Сцена практически пустая: вместо обстановки маленькой необжитой квартирки — круглый деревянный помост под наклоном, на нем — только телефон на треножнике. На фоне — несколько рядов вырастающих друг за другом стенок, сверху — громкоговоритель, отбрасывающий странные тени и транслирующий нечленораздельные обрывки японского радио. Из-за стенок и возникает семейство — неспешно, как «бусинки» из песни, которую оно напевает. Изъясняются гости уж очень нереалистично: например, повторяют последний слог почти каждого сказанного слова — получается одновременно и эффект эха телефонного разговора, и передразнивание. Дополняют картину неожиданные костюмы: одето семейство, как голландцы XVI века. Точнее — как персонажи картин Питера Брейгеля: головной убор отца, например, точно такой же, как у предводителя слепых, что, разумеется, не случайно. Так, Миура смешивает разные культуры, эпохи, стилистики — и сразу же обескураживает даже тех, кто с пьесой знаком. Получается оригинально, хотя и немного «статично»: у Кобо Абэ хождение героев по кругу увеличивает абсурдность происходящего, а в спектакле они заперты в одной локации. Есть и прямолинейные пассы — вроде проецируемых на декорации слов, которые распадаются на буквы, как в «Матрице».

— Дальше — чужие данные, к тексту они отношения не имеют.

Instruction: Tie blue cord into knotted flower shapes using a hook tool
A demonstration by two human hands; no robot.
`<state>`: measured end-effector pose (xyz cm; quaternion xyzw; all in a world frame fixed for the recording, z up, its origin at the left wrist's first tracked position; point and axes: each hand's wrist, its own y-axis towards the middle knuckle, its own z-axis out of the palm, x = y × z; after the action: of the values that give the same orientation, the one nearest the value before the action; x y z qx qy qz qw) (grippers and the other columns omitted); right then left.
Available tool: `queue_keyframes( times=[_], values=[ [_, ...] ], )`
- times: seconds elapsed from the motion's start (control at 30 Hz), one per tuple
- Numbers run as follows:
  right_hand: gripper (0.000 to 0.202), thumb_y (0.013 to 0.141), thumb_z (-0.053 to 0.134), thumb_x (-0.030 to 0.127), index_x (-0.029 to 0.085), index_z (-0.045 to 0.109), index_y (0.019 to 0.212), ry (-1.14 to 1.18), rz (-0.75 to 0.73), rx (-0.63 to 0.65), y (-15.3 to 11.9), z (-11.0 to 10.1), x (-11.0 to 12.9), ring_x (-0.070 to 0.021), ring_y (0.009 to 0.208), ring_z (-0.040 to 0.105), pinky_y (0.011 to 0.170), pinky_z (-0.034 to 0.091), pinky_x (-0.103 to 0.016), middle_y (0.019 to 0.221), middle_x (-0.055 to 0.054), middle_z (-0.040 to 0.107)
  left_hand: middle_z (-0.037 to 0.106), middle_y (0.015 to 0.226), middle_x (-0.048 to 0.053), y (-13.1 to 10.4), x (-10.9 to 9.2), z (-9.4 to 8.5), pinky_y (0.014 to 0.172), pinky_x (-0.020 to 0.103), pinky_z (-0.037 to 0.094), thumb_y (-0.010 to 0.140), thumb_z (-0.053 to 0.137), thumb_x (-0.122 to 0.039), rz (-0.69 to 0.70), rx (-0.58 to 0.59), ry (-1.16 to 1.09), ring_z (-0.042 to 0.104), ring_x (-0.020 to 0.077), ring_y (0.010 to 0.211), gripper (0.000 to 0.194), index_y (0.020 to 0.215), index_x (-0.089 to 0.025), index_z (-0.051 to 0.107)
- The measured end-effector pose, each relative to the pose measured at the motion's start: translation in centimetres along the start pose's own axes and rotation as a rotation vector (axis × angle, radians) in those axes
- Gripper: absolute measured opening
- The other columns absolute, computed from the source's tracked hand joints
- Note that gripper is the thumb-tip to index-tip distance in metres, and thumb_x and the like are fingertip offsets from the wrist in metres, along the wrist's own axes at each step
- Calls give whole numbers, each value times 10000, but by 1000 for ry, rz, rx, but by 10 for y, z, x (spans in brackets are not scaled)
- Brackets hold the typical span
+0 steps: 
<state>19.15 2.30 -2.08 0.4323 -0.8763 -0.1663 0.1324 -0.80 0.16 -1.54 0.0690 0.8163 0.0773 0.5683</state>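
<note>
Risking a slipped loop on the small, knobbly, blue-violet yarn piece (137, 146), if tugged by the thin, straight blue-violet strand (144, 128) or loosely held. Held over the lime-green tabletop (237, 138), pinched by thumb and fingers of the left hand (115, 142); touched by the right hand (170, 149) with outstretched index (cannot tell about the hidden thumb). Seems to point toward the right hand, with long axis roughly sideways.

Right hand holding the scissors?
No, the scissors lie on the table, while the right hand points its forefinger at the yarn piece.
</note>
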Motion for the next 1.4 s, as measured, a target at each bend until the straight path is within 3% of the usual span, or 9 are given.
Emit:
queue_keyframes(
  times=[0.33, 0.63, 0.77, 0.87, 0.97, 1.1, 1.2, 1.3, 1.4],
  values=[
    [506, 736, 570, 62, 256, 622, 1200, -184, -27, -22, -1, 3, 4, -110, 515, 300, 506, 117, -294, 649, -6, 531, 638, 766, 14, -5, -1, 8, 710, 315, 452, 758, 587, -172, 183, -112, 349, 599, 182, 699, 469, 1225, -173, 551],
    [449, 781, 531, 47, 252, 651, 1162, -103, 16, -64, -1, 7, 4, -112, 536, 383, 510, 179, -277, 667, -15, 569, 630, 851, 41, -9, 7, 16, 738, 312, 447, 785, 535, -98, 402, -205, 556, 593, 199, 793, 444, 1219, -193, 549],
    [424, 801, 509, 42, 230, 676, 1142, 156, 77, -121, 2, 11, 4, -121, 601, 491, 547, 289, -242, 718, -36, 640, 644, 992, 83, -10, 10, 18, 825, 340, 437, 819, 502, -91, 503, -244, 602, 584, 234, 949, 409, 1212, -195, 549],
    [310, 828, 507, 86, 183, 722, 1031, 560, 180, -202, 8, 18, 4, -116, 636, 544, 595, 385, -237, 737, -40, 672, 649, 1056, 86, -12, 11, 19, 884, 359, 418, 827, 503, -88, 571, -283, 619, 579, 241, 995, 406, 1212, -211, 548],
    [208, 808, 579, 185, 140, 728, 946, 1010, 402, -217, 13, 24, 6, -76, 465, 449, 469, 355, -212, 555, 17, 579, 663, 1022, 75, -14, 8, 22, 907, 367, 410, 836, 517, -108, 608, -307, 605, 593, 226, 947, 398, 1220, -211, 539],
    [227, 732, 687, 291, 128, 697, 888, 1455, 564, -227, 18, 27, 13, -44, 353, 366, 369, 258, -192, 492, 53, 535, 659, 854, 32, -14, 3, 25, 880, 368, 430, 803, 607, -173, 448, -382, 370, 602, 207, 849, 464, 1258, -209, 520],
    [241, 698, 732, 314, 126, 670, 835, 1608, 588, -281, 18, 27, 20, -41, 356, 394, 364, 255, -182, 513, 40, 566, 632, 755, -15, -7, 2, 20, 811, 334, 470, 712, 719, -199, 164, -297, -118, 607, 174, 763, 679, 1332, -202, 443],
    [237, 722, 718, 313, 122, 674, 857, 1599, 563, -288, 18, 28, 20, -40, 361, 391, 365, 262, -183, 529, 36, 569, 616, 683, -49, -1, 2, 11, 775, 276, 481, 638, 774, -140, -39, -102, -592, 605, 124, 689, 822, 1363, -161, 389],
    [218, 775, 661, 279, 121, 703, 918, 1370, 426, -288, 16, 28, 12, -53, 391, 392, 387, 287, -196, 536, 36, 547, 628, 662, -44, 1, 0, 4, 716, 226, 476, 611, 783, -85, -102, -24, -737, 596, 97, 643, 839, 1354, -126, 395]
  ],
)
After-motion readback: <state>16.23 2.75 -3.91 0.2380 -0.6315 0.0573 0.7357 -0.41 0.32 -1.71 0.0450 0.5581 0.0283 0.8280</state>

В этой атмосфере странности и отрешенности формируется, в первую очередь, история о тотальном одиночестве, которое сменяется настоящим безумием. Огромный город и правда населен только «чужими», с которыми потенциально опасна любая коммуникация: они повсюду и могут разрушить твой маленький мирок в два счета. Однако по ходу действия режиссерский взгляд на «друзей» будет меняться: например, они будут символом и повседневного недоверия («чужаком» может оказаться самый близкий человек), и тоталитарного вмешательства в частную жизнь. Так что звучащие в финале заголовки российских газет — стилистически очень выбивающийся, но, наверное, самый сильный эпизод спектакля — селят «друзей» из абстракции в нашу обыденную реальность. Прогноз погоды вообще прозвучит как приговор: если домой забрались незнакомые люди, то раньше можно было хотя бы сбежать на улицу. А у нас сейчас не скроешься: холодно. Говорят, -20, но ощущается-то и того хуже.